Count up to ten; time heals
I know. Its not time that does the healing. I will say it anyway. Allow time to pass and the hurt you feel will go away, time heals. You will look back at this situation and the whole scheme of things will be clearer.
I can not believe how I did it, or should I say, how it happened, that I could forget. When I broke up with my first girl-friend, it hurt so bad that I did not think life would be worthwhile living. Nothing else really mattered to me except the hurt in my heart, the feeling of emptiness, and the longing for that person I loved; the pain was so great I would not have thought, for a moment, that I would ever forget her and the moments we shared together.
I could not imagine her in someone else's hands, giving that same smile to another man. At the same time as I hated, I loved everything that seemed to remind me of her. It was a paradox.
Such is the power of our connectedness and the hurt it leaves behind when things go wrong. But we forget, and over time, we move on in life and establish new relationships and find our way without the hurt we felt. More profoundly, we learn to look back and appreciate the lessons we learned, often realizing the bigger scheme of things and why it may have been necessary for us to go through what we experienced.

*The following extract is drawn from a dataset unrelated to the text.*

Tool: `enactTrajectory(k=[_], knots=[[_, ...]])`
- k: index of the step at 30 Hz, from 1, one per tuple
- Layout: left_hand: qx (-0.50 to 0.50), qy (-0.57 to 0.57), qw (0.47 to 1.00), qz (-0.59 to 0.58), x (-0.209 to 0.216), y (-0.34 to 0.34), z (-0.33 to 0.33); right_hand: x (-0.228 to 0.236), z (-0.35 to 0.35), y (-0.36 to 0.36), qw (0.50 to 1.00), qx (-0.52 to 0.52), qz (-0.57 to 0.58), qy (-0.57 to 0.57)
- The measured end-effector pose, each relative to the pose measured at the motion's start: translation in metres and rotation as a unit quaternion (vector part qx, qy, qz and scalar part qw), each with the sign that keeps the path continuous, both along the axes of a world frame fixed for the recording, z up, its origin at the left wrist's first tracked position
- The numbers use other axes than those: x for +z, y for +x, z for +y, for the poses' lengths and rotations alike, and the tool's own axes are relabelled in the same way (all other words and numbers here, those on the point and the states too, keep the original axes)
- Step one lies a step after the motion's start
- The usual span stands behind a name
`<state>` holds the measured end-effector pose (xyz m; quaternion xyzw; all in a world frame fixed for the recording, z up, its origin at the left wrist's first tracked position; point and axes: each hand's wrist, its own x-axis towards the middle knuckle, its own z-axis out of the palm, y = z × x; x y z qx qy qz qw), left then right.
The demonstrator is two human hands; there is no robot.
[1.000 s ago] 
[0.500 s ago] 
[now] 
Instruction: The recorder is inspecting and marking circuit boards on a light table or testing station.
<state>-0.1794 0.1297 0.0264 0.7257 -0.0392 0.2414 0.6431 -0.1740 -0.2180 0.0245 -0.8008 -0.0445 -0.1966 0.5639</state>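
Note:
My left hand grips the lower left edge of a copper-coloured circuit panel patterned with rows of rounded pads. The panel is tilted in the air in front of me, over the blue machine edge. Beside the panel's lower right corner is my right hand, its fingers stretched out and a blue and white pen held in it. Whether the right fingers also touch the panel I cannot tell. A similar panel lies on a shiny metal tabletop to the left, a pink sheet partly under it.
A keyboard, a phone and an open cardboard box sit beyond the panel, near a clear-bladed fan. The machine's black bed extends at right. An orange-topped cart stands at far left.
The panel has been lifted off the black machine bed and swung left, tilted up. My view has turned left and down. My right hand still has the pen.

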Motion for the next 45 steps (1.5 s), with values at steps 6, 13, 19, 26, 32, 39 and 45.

Time has a way of putting things away into the places of our memory where they cannot hurt us. Time has a way of removing the sting of brokenness.
One would be tempted to think only big disappointments matter in life. Oh no, even the small things too. One would think love comes only once in life and that we meet the special one and that is it. Oh no, people will tell you they are attracted to others often in their lives. And then it all depends on how one manages that attraction, it can lead to relationship and the hurts we are talking about when those break.
Think of the wonderful people we relate with at church, or at place of work; think of those we cross paths on the journey of life. You don't need to live with a person to be attracted to them. The chemistry of love, we are told, is sometimes instantaneous and spontaneous. We have to manage those attractions and relationships so that they do not cause us pain. Love will always have the potential to cause us pain. Sacrificial love is painful experience.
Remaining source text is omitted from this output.